Méditation avec Le Traité de l'Amour de Dieu de St François de Sales 22 octobre.
CHAPITRE IX.
Suite de discours commencé. Comme chacun doit aimer, quoique non pas pratiquer, tous les conseils évangéliques; et comme néanmoins chacun doit pratiquer ce qu'il peut.
L'hospitalité, hors l'extrême nécessité, est un conseil : recevoir l'étranger est le premier degré d'icelui; mais aller sur les avenues des chemins pour les semondre (exhoter, reprendre), comme faisait Abraham, c'est un degré plus haut, et encore plus de se loger ès lieux périlleux, pour retirer, aider et servir les passants :
en quoi excella ce grand saint Bernard de Menthon, originaire de ce diocèse, lequel, étant issu d'une maison fort illustre, habita plusieurs années entre les jougs (sommets, quelquefois chaman de montagnes) et cimes de nos Alpes, y assembla plusieurs compagnons, pour attendre, loger, secourir, délivrer des dangers de la tourmente les voyageurs et passants, qui mourraient souvent entre les orages, les neiges et froidures, sans les hôpitaux que ce grand ami de Dieu établit et fonda ès deux monts, qui pour cela sont appelés de son nom, Grand-Saint-Bernard, au diocèse de Sion, et Petit-Saint-Bernard, en celui de Tarentaise.
Visiter les malades qui ne sont pas en extrême nécessité, c'est une louable charité; les servir est encore meilleur; mais se dédier à leur service, c'est l'excellence de ce conseil, que les clercs de la Visitation des infirmes exercent par leur propre institut; et plusieurs dames en divers lieux, à l'imitation de ce grand saint Samson, gentilhomme et médecin romain, qui, en la ville de Constantinople, où il fut prêtre, se dédia tout à fait, avec une admirable charité, au service des malades, en un hôpital qu'il y commença, et que l'empereur Justinien éleva et paracheva;
à l'imitation des saintes Catherine de Sienne et de Gênes, de sainte Elisabeth de Hongrie, et des glorieux amis de Dieu, saint François et le bienheureux lgnace de Loyola, qui, au commencement de leurs ordres, firent cet exercice avec ardeur et utilité spirituelle incomparable.
Les vertus ont donc une certaine étendue de perfection, et, pour l'ordinaire, nous ne sommes pas obligés de les pratiquer en l'extrémité de leur excellence: il suffit d'entrer si avant en l'exercice d'icelles, qu'en effet on y soit.

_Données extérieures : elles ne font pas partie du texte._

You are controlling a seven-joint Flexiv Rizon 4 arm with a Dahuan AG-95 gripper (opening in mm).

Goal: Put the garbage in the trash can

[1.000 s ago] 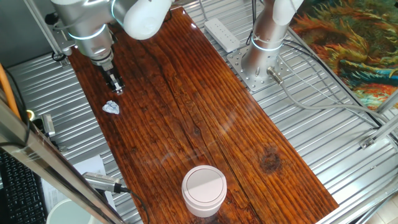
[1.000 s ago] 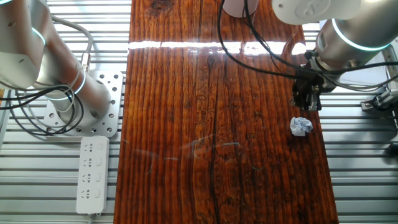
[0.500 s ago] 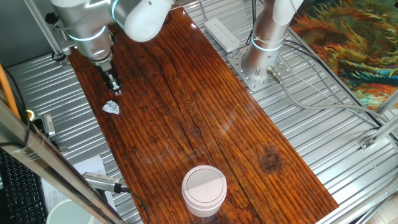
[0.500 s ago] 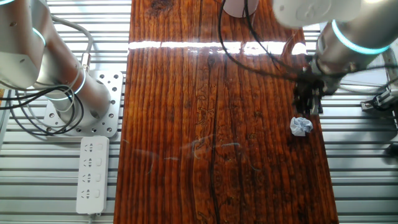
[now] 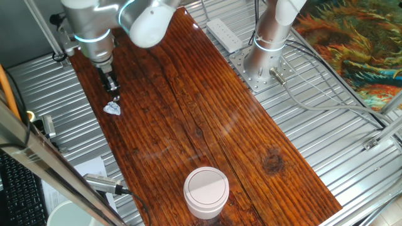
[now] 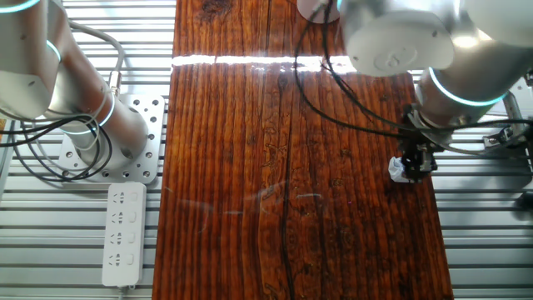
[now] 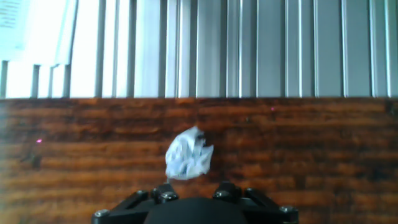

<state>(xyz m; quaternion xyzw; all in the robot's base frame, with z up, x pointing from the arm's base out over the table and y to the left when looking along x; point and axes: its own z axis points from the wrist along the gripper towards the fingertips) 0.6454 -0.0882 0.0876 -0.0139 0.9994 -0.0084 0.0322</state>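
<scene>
Gripper (image 5: 113,94) has descended and shifted toward the garbage (image 5: 114,109) since the earlier frames; its tip now sits just above the wad. Finger spacing cannot be determined. Arm points straight down near the wooden table's (image 5: 188,113) edge. Garbage lies on the table. Trash can (image 5: 206,191) stands well apart, lid level.

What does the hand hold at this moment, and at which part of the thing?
Nothing is held. The hand hangs just above the garbage, which lies on the wooden table. In the hand view the wad sits free, ahead of the fingers.
</scene>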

Mais de passer outre, et s'avancer en la perfection, c'est un conseil; les actes héroïques des vertus n'étant pas pour l'ordinaire commandés, ains seulement conseillés. Que si, en quelque occasion, nous nous trouvons obligés de les exercer, cela arrive pour des occurrences rares et extraordinaires, qui les rendent nécessaires à la conservation de la grâce de Dieu.
Le bienheureux portier de la prison de Sébaste, voyant l'un des quarante qui étaient lors martyrisés perdre le courage et la couronne du martyre, se mit en sa place, sans que personne le poursuivit, et fut ainsi le quarantième de ces glorieux et triomphants soldats de notre Seigneur.
Saint Adauctus, voyant que l'on conduisait saint Félix au martyre: Et moi, dit-il, sans être pressé de personne, je suis aussi bien chrétien que celui-ci, adorant le même Sauveur; puis baisant saint Félix, s'achemina avec lui au martyre, et eut la tête tranchée. Mille des anciens martyrs en firent de même; et pouvant également éviter et subir le martyre sans pécher, ils choisirent de le subir généreusement plutôt que de l'éviter loisiblement (comme ils en avaient le loisir).
En ceux-ci donc le martyre fut un acte héroïque de la force et constance qu'un saint excès d'amour leur donna. Mais quand il est force d'endurer le martyre, ou renoncer à la foi, le martyre ne laisse pas d'être martyre, et un excellent acte d'amour et de force; néanmoins je ne sais s'il le faut nommer acte héroïque, n'étant pas choisi par aucun excès d'amour, ains par la nécessité de la loi, qui en ce cas le commande.
Or, en la pratique des actes héroïques de la vertu consiste la parfaite imitation du Sauveur, qui, comme dit le grand saint Thomas, eut dès linstant de sa conception toutes les vertus en un degré héroïque; et certes, je dirais volontiers plus qu'héroïque, puisqu'il n'était pas simplement plus qu'homme, mais infiniment plus qu'homme, c'est-à-dire, vrai Dieu.